Laxisme ou calcul ? Le maire de Lacadée a parrainé la candidature de Mme Le Pen aux présidentielles de 2012.
Certes les petits villages veulent vivre. « Il faut continuer de développer la démographie dans notre village sinon on meurt » indiquait également le maire de Lacadée à La République.
A noter que ce type d’argument est toujours crédible (c’est comme l’enclavement…).
Mais est-ce pertinent ?
D’abord le premier effet de tout projet d’urbanisation est une valorisation foncière qui a toujours des bénéficiaires. Ensuite Lacadée est davantage un hameau qu’un village.
Le regroupement de communes serait certainement plus adapté. En plus Lacadée ne meurt pas.

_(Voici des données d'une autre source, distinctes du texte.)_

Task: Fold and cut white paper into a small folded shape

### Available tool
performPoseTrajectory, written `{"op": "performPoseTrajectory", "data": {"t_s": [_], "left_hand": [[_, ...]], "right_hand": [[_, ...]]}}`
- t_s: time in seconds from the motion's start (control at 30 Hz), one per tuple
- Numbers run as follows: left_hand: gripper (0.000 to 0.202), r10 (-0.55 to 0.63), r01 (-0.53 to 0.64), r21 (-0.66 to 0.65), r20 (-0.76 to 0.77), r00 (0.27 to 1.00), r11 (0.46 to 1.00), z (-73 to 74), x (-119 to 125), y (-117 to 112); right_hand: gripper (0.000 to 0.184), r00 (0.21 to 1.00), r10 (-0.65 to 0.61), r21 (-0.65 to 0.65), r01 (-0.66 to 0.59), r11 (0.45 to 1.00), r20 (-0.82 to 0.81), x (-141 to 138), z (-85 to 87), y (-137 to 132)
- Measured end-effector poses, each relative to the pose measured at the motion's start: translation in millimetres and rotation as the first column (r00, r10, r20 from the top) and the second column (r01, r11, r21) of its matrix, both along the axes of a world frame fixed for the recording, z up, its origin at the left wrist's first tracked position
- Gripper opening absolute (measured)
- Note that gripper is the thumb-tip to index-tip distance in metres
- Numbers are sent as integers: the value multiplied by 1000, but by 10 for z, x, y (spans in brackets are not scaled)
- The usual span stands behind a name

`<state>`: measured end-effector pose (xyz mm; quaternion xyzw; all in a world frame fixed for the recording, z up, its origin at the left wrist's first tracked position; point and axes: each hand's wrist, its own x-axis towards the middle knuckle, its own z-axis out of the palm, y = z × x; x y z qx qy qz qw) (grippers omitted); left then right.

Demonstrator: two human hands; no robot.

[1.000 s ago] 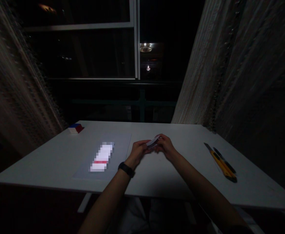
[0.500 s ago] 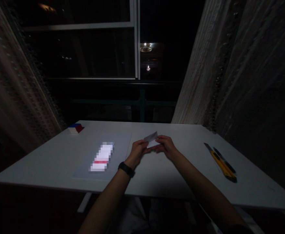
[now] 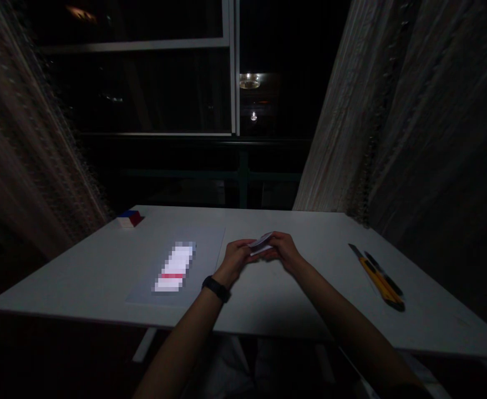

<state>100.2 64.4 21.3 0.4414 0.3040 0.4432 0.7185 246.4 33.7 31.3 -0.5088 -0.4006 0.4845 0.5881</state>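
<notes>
A small folded piece of white paper point(image 3: 260, 244) is held just above the middle of the white table point(image 3: 310, 299). My left hand point(image 3: 237, 256), with a black band on its wrist, grips the paper's left end, its thumb on top. On the opposite end, my right hand point(image 3: 284, 248) has its fingers closed around the paper. The upper flap of the paper leans down toward the lower layer, leaving a narrow gap. Parts of the paper are hidden behind my fingers.
Left of my hands, a phone with a lit, blurred screen point(image 3: 174, 269) lies on a white sheet point(image 3: 210, 249). A red, blue and white block point(image 3: 129, 219) sits at the far left. A yellow utility knife point(image 3: 379, 280) and a dark pen point(image 3: 382, 272) lie at the right.
The paper's raised upper flap has been lowered, so the paper looks flatter and narrower. My fingers have shifted slightly around it; the things on the table stay put.
</notes>
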Motion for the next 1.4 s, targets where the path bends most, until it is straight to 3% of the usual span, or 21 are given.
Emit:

Comme la plupart des villages du bassin du Luy de Béarn, Lacadée a vu sa population croître depuis 10 ans : 105 habitants en 1999 et 144 habitants en 2011 ; 41 logements en 1999 dont 39 occupés et 59 logements en 2010 dont 52 occupés.
Pendant ce temps, Pau a perdu près de 4.000 habitants depuis quatre ou cinq ans.
Il est habituel de considérer que Pau manque d’attractivité, qu’on ne peut pas y circuler ou se garer. Mais Pau est aussi entourée d’une myriade de communes qui, comme Lacadée, pratiquent l’art du dumping foncier (aménagements, infrastructures).
Le choix de scénarios d’aménagement du territoire dans une perspective de développement durable est loin d’être arbitré par les autorités.